Hindou Oumarou Ibrahim urges more rights for indigenous people to benefit landscapes

Respect, participation, funding key

BONN, Germany (Landscape News) – Indigenous people must be treated with greater respect, participate fully in discussions about landscapes and receive more funding, said Hindou Oumarou Ibrahim, coordinator of the Association of Indigenous Women and People of Chad (AFPAT), at the Global Landscapes Forum in Bonn, Germany.

An indigenous woman from the Chadian Mbororo pastoralist community, Ibrahim works at the international, national and community level.
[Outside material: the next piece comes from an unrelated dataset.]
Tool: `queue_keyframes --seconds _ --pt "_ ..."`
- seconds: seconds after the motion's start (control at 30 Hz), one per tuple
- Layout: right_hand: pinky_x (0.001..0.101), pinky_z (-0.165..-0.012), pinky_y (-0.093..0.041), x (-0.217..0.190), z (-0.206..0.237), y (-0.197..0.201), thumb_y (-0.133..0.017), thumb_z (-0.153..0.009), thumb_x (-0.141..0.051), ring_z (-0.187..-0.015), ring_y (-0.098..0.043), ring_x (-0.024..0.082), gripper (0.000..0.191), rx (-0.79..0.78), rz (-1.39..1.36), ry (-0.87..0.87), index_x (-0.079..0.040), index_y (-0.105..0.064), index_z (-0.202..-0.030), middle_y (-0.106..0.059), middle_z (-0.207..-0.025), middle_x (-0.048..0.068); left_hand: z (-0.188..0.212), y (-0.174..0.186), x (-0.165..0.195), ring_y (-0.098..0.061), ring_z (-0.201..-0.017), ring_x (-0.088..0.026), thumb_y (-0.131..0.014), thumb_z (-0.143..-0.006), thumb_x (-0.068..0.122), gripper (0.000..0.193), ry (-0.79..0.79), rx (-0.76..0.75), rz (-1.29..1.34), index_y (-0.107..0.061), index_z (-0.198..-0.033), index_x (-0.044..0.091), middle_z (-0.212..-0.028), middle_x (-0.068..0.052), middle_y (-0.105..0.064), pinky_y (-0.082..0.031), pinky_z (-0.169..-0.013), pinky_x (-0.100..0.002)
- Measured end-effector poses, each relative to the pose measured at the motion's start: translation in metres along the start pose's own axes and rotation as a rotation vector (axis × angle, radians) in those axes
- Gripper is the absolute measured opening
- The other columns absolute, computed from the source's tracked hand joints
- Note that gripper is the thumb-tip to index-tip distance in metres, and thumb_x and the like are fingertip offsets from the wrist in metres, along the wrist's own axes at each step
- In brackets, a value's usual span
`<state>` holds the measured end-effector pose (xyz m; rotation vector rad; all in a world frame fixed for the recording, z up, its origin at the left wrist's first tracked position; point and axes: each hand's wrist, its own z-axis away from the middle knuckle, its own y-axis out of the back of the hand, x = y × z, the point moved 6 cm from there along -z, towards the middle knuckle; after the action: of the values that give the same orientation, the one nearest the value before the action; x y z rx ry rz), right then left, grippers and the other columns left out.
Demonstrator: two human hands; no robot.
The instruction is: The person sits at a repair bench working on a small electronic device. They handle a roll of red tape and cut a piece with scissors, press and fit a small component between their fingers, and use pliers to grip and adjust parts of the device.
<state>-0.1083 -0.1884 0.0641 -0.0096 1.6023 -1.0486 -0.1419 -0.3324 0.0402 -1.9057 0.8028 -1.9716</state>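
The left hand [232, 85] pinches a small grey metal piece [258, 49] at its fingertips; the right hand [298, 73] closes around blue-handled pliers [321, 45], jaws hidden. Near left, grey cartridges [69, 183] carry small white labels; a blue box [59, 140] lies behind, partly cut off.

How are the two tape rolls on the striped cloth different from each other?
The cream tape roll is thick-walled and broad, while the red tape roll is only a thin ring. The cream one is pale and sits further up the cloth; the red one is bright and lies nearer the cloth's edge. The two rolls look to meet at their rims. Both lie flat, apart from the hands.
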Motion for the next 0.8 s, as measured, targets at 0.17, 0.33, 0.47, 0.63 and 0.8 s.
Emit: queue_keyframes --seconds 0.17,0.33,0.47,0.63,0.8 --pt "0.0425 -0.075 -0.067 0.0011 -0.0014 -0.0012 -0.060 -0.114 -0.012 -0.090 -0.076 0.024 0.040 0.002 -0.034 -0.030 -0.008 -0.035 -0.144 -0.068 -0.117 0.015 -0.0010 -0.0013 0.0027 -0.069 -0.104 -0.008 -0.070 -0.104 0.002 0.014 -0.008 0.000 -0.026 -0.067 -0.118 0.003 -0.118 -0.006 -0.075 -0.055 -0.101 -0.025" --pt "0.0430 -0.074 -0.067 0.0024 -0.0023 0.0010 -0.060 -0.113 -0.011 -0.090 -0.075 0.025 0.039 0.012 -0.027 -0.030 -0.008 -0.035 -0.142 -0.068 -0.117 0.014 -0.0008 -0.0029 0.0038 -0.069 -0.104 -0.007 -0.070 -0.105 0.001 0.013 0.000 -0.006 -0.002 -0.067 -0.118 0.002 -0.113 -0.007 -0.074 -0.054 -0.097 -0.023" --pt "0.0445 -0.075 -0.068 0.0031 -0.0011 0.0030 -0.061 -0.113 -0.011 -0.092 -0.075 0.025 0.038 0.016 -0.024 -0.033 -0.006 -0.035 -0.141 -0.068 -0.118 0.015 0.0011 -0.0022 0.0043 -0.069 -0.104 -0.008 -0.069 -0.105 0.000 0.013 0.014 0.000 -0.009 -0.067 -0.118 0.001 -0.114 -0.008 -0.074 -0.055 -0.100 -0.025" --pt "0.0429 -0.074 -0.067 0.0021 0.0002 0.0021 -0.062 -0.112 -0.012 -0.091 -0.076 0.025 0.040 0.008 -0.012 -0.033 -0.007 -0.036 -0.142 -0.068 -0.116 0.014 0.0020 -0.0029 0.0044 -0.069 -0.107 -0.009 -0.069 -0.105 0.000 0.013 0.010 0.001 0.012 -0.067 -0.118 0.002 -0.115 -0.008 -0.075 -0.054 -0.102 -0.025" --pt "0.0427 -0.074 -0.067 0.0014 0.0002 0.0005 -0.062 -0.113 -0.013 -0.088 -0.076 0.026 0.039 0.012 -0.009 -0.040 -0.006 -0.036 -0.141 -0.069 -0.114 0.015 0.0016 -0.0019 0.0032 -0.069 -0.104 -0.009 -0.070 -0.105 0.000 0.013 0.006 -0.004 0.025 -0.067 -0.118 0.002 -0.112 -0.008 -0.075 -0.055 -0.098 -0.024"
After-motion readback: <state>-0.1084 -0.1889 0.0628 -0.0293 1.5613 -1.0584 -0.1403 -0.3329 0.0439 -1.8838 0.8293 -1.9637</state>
Her expertise has led to extensive work on biodiversity, climate change and desertification.

There are more than 400 million indigenous people worldwide, she said.

“We’re keeping most of the biodiversity and we’re around all the landscapes – deserts, forests, mountains, we’re in all the oceans, so we know well our environment because our lives and civilization depend on it,” Ibrahim said.

“We have this heritage, but we don’t have the direct access to funding,” she added.

She has worked collaboratively with the U.N.’s cultural agency UNESCO and the Indigenous Peoples of Africa Coordinating Committee (IPACC) on a project that led to 3-D mapping of Chad’s Sahel desert region, where some 250,000 Mbororos survive on herding and subsistence farming.

The project documents the landscape in the context of climate change to create effective environmental and cultural adaptation and development plans.

“We developed 3-D mapping as tools to manage the environment sustainably and give voice to indigenous peoples and local communities,” she said. “This project helps to highlight women’s voices and knowledge on climate adaptation and mitigation. It also helps to solve conflict connected to resource use, as tensions increase when resources disappear.”

Action must be taken at the local, national and international levels, to make a real difference, she said

“All the indigenous peoples’ knowledge are based on land and natural resources: water, wind, clouds, trees, air, birds, and animals,” Ibrahim told National Geographic, which named her a 2017 Emerging Explorer.

“In my community we have six seasons,” she said. “We have a dry season, a rain season and a cold season. But we have a transitional season between those three. We also have certain kinds of trees and we record when they give fruit and in which month.”

The information gathered through mapping aids in documenting the effects of climate change on the seasons, weather and the impact on flora and fauna.

The project also arms Ibrahim to advocate for the Mbororo community on the global stage.